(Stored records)
================
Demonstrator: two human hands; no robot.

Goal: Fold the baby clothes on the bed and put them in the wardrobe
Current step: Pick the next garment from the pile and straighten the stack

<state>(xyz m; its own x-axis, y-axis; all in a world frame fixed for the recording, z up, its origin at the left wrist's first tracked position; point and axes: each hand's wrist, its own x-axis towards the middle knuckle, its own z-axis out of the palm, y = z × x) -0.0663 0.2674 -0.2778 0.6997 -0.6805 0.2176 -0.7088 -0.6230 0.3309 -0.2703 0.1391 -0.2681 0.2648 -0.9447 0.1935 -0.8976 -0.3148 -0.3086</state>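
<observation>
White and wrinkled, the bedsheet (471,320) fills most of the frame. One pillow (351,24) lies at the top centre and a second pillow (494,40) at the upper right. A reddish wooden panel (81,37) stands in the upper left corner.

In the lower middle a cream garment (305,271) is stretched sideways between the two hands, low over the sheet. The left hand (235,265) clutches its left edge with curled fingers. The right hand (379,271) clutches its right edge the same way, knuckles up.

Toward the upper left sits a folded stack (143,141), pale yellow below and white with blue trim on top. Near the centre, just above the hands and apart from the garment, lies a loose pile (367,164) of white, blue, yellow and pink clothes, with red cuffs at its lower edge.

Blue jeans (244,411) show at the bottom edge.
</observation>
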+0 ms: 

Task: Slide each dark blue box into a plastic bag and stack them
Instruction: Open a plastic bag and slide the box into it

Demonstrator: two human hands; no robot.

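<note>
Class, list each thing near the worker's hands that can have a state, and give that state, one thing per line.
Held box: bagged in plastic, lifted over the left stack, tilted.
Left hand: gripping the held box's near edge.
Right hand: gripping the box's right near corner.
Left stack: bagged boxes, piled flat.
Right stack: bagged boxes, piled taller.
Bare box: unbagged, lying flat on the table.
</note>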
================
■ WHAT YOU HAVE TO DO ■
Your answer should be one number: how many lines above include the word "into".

■ TASK OUTPUT ■
2